[Goal of the exercise]: Starting with the opening line of the material, restate every line word for word, and end on the line containing "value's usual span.".

◆ ◆ ◆

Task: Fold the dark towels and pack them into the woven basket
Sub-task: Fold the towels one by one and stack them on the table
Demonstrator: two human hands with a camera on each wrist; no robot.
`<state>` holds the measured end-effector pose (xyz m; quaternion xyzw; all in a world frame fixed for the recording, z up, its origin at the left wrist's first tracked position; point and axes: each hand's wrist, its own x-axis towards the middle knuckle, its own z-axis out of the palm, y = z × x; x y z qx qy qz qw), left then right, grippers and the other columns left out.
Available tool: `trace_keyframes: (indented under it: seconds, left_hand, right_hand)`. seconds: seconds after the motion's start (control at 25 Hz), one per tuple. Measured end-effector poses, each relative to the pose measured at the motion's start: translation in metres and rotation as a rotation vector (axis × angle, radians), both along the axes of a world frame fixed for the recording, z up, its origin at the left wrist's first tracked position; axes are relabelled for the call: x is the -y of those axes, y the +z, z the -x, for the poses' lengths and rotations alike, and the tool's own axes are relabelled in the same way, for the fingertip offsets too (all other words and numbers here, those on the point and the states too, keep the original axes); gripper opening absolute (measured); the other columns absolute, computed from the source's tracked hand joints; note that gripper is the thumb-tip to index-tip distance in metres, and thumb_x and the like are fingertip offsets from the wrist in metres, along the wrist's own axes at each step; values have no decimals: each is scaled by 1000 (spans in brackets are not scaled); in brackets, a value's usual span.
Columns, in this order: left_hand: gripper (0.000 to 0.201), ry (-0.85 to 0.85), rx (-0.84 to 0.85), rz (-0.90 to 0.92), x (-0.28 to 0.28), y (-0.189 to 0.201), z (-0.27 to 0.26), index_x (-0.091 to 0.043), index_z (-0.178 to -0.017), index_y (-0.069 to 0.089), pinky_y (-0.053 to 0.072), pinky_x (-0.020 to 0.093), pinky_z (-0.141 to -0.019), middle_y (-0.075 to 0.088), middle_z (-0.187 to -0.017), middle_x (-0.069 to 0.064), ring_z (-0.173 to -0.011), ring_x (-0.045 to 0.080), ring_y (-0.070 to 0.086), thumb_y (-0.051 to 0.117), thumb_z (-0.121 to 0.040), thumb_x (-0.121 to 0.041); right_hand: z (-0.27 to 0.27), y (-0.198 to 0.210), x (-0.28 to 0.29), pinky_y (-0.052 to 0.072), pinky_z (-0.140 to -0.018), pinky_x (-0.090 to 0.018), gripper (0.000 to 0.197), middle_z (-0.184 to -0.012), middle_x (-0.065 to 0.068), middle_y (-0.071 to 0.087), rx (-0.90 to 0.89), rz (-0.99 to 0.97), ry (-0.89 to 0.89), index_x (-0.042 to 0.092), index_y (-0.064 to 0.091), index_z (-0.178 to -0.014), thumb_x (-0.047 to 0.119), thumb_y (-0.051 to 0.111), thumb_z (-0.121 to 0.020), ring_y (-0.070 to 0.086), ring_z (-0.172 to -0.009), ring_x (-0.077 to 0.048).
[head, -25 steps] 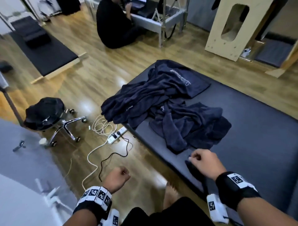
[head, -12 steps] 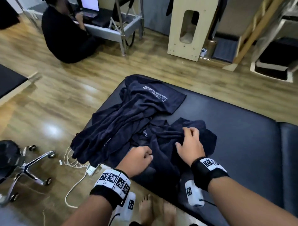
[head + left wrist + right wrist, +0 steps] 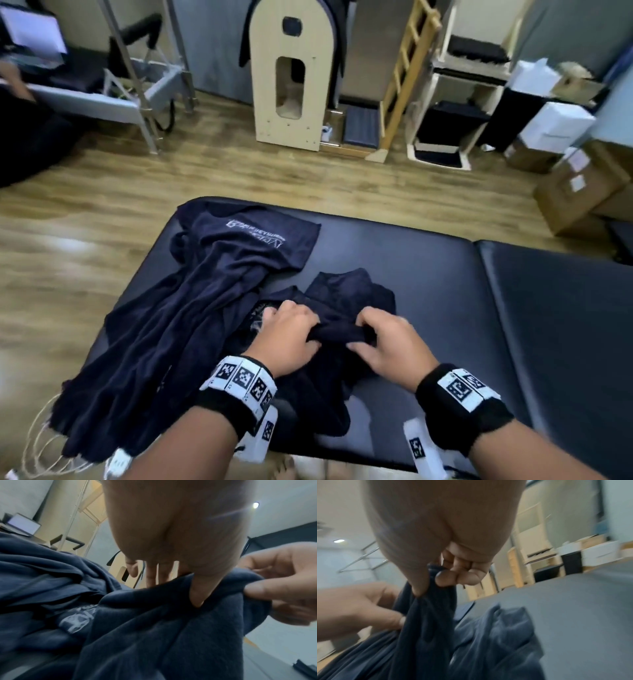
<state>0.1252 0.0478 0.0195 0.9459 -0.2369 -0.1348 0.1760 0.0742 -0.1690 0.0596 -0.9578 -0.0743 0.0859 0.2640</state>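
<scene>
While the long towel [image 3: 178, 325] sprawls over the left part of the padded table [image 3: 445, 284], one end hangs past the near-left edge and the far end shows pale printed lettering. Left of the table, on the wood floor [image 3: 85, 246], white cords [image 3: 37, 442] lie bunched below that hanging end.

Just right of the long towel, near the table's front edge, lies the smaller towel [image 3: 346, 301], crumpled, and both hands meet on it. The left hand [image 3: 291, 337] pinches a raised fold of this towel: in the left wrist view the thumb [image 3: 200, 593] presses into the cloth from the front with the other fingers behind the fold. Touching the same ridge of cloth just to the right, the right hand [image 3: 390, 342] grips it too; the right wrist view shows the thumb and curled fingers [image 3: 453, 577] clamped on a gathered bunch that hangs down from them. Each wrist wears a black band with square black-and-white markers.

Right of the hands the table lies dark and bare as far as a seam. Beyond the table's far side stand a pale wooden arch [image 3: 291, 75], a wooden ladder frame [image 3: 407, 68] and, furthest right, cardboard boxes [image 3: 579, 192].
</scene>
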Motion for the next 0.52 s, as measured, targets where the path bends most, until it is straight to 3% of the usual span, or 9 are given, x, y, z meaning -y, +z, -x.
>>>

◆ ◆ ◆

[Answer area]:
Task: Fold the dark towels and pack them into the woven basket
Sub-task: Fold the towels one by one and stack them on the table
Demonstrator: two human hands with a camera on each wrist; no robot.
`<state>` holds the measured end-effector pose (xyz m; quaternion xyzw; all in a world frame fixed for the recording, z up, its origin at the left wrist's first tracked position; point and axes: each hand's wrist, its own x-axis towards the middle knuckle, its own z-axis out of the palm, y = z × x; x y z qx qy qz qw), left then right, grippers and the other columns left out.
Available tool: `trace_keyframes: (indented under it: seconds, left_hand, right_hand)`. seconds: seconds after the motion's start (control at 25 Hz), one per tuple. Measured end-effector poses, each relative to the pose measured at the motion's start: translation in metres and rotation as a rotation vector (axis × angle, radians), both along the axes of a world frame fixed for the recording, z up, its origin at the left wrist's first tracked position; axes are relabelled for the call: x is the -y of those axes, y the +z, z the -x, for the poses' lengths and rotations alike, and the tool's own axes are relabelled in the same way, for the fingertip offsets too (all other words and numbers here, those on the point and the states too, keep the original axes); gripper opening absolute (measured); the other columns absolute, computed from the source's tracked hand joints; note that gripper is the thumb-tip to index-tip distance in metres, and thumb_x and the like are fingertip offsets from the wrist in metres, along the wrist's own axes at each step; values have no decimals: each is scaled by 1000 (spans in brackets are not scaled); in brackets, a value's usual span.

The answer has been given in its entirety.